Try it: Repeat the data exactly, every last line of it.

Stored data:

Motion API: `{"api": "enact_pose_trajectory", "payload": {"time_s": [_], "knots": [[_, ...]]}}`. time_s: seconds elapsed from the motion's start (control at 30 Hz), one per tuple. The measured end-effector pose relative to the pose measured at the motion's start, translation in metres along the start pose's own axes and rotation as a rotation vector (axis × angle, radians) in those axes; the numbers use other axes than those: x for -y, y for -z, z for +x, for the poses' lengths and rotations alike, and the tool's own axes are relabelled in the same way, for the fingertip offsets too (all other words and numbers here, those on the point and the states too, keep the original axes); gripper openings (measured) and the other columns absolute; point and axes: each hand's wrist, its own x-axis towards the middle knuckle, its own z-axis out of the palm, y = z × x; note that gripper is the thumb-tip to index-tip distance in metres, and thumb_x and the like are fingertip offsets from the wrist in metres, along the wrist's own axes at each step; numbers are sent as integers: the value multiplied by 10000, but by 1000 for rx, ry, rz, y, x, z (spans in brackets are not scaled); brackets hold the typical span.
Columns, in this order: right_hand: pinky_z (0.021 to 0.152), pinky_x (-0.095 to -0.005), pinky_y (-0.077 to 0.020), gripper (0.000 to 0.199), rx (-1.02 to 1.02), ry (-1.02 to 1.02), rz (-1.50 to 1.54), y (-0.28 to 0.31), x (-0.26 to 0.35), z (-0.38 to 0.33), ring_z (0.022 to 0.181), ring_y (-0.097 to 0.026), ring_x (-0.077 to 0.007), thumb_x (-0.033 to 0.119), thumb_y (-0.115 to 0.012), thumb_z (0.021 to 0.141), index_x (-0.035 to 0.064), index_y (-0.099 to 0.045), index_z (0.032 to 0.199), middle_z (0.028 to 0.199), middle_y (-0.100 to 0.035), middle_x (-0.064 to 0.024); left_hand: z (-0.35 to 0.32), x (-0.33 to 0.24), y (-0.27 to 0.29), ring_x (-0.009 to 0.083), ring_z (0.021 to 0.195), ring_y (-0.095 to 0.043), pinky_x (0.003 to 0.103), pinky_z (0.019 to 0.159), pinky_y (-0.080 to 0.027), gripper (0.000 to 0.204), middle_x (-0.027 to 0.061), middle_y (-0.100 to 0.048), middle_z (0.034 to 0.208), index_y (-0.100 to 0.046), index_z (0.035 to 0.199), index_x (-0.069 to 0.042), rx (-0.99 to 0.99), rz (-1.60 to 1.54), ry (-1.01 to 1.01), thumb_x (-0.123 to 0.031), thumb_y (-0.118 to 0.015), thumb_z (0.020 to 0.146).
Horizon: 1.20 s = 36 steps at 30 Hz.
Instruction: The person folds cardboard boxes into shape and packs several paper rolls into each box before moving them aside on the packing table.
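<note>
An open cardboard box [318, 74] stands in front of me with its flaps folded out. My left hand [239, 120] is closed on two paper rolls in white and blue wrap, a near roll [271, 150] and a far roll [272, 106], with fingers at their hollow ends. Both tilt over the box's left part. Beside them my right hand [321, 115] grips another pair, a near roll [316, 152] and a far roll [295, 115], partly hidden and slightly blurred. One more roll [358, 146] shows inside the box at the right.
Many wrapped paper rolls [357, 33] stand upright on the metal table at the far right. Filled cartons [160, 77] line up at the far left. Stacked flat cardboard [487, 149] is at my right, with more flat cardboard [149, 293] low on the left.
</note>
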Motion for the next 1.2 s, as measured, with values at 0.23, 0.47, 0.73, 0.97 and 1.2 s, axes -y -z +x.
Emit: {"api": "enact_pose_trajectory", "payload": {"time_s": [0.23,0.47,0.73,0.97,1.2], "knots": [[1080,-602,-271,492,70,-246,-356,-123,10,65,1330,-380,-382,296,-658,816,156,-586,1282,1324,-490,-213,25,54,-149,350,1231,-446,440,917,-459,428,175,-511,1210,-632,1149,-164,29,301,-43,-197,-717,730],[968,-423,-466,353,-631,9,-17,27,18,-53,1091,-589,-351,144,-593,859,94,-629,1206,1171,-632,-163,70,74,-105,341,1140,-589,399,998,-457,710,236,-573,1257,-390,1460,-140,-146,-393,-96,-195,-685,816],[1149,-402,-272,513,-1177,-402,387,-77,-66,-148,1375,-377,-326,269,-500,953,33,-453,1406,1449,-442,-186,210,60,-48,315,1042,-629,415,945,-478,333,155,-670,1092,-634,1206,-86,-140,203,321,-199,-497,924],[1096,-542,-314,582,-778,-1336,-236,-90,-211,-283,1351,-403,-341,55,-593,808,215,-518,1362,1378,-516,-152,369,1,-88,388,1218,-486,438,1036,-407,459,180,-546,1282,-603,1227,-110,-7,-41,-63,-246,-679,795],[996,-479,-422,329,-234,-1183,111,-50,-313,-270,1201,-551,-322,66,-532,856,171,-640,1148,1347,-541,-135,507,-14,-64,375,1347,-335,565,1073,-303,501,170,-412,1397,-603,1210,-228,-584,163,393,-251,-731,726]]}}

Answer to this exercise:
Motion API: `{"api": "enact_pose_trajectory", "payload": {"time_s": [_], "knots": [[_, ...]]}}`. time_s: seconds elapsed from the motion's start (control at 30 Hz), one per tuple. The measured end-effector pose relative to the pose measured at the motion's start, translation in metres along the start pose's own axes and rotation as a rotation vector (axis × angle, radians) in those axes; the numbers use other axes than those: x for -y, y for -z, z for +x, for the poses' lengths and rotations alike, and the tool's own axes are relabelled in the same way, for the fingertip offsets too (all other words and numbers here, those on the point and the states too, keep the original axes); gripper openings (measured) and the other columns absolute; point and axes: each hand's wrist, its own x-axis towards the middle knuckle, its own z-axis out of the palm, y = z × x; note that gripper is the thumb-tip to index-tip distance in metres, and thumb_x and the like are fingertip offsets from the wrist in metres, along the wrist's own axes at each step; numbers are sent as integers: the value multiplied by 10000, but by 1000 for rx, ry, rz, y, x, z (spans in brackets are not scaled); brackets hold the typical span.
Columns, in this order: right_hand: pinky_z (0.021 to 0.152), pinky_x (-0.095 to -0.005), pinky_y (-0.077 to 0.020), gripper (0.000 to 0.199), rx (-1.02 to 1.02), ry (-1.02 to 1.02), rz (-1.50 to 1.54), y (-0.28 to 0.31), x (-0.26 to 0.35), z (-0.38 to 0.33), ring_z (0.022 to 0.181), ring_y (-0.097 to 0.026), ring_x (-0.077 to 0.007), thumb_x (-0.033 to 0.119), thumb_y (-0.115 to 0.012), thumb_z (0.021 to 0.141), index_x (-0.035 to 0.064), index_y (-0.099 to 0.045), index_z (0.032 to 0.199), middle_z (0.028 to 0.199), middle_y (-0.100 to 0.035), middle_x (-0.064 to 0.024); left_hand: z (-0.35 to 0.32), x (-0.33 to 0.24), y (-0.27 to 0.29), ring_x (-0.009 to 0.083), ring_z (0.021 to 0.195), ring_y (-0.095 to 0.043), pinky_x (0.003 to 0.103), pinky_z (0.019 to 0.159), pinky_y (-0.080 to 0.027), gripper (0.000 to 0.204), middle_x (-0.027 to 0.061), middle_y (-0.100 to 0.048), middle_z (0.034 to 0.208), index_y (-0.100 to 0.046), index_z (0.035 to 0.199), index_x (-0.069 to 0.042), rx (-0.99 to 0.99), rz (-1.60 to 1.54), ry (-1.01 to 1.01), thumb_x (-0.123 to 0.031), thumb_y (-0.118 to 0.015), thumb_z (0.020 to 0.146).
Horizon: 1.20 s = 36 steps at 30 Hz.
Instruction: The person folds cardboard boxes into shape and packs several paper rolls into each box before moving them aside on the packing table.
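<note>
An open cardboard box [318, 74] stands in front of me with its flaps folded out. My left hand [239, 120] is closed on two paper rolls in white and blue wrap, a near roll [271, 150] and a far roll [272, 106], with fingers at their hollow ends. Both tilt over the box's left part. Beside them my right hand [321, 115] grips another pair, a near roll [316, 152] and a far roll [295, 115], partly hidden and slightly blurred. One more roll [358, 146] shows inside the box at the right.
Many wrapped paper rolls [357, 33] stand upright on the metal table at the far right. Filled cartons [160, 77] line up at the far left. Stacked flat cardboard [487, 149] is at my right, with more flat cardboard [149, 293] low on the left.
</note>
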Motion for the next 1.2 s, as measured, with values at 0.23, 0.47, 0.73, 0.97 and 1.2 s, axes -y -z +x.
Emit: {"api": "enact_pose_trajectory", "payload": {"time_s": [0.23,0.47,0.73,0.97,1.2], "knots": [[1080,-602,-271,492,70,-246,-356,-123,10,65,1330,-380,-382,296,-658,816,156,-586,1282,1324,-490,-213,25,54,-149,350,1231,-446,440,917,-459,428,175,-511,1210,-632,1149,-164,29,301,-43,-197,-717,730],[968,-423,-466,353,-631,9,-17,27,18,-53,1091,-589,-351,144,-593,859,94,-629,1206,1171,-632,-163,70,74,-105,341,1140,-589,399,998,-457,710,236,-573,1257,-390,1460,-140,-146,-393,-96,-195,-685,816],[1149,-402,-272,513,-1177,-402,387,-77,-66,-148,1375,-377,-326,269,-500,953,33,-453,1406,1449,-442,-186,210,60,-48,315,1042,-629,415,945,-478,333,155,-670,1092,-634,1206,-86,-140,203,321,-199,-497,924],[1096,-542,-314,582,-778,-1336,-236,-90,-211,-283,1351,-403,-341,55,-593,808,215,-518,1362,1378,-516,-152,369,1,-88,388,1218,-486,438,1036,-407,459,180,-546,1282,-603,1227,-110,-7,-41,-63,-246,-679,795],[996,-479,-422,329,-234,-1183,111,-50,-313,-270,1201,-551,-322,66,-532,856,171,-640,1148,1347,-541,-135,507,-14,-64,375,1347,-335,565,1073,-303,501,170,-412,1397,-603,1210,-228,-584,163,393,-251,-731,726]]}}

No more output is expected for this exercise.